Opinion
Nos. KS–12–105 12–22680.
2014-03-12
Without considering the merits of the legal theory expounded in Barkley and Mullen, I am not convinced the finding of adequate protection is clearly erroneous. There is ample evidence in the record that the Bank's secured claim was adequately protected by a substantial equity cushion. The bankruptcy court allowed the Debtor to use the $35,875 of cash collateral in dispute, and the uncontroverted evidence suggests that the Bank was over-secured by several million dollars. There is no evidence in the record on appeal that a claim to subordinate the Bank's lien has any merit.
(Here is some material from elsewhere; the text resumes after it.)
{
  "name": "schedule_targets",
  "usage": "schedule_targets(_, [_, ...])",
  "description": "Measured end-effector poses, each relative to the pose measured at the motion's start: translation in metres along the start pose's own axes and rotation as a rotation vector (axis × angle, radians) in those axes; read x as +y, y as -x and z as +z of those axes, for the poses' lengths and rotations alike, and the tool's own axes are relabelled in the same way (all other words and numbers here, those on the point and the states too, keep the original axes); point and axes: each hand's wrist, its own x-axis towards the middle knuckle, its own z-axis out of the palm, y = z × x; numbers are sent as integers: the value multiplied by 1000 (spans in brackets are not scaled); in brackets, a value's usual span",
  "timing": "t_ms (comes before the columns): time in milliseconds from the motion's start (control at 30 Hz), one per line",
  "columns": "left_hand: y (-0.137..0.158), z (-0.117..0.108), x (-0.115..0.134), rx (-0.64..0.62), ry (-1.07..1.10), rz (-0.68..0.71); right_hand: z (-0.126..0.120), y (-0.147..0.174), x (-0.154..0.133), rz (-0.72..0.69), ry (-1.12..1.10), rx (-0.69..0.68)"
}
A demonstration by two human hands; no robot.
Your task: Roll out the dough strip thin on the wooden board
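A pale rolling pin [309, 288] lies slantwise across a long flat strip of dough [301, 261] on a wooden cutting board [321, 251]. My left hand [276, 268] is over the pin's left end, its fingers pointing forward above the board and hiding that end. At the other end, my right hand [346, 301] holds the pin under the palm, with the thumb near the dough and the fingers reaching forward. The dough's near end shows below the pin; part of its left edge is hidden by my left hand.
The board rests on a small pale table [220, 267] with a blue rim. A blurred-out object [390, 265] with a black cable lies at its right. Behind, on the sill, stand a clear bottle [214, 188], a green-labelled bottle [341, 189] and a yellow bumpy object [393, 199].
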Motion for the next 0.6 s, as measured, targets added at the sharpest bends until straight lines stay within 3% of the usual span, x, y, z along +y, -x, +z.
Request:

Thus, even though the bankruptcy court did not rely on an equity cushion in finding the Bank was adequately protected, its decision must be affirmed. The result reached is supported by the record regardless of the proffered reasoning. See Jordan v. U.S. Department of Justice, 668 F.3d 1188, 1200 (10th Cir.2011), cert. denied,––– U.S. ––––, 132 S.Ct. 2400, 182 L.Ed.2d 1039 (2012) (An appellate court “may affirm on any basis supported by the record, even if it requires ruling on arguments not reached by the district court or even presented to us on appeal.”). Because the bankruptcy court reached the correct result, we need not decide whether the theory of adequate protection adopted by the bankruptcy court is correct.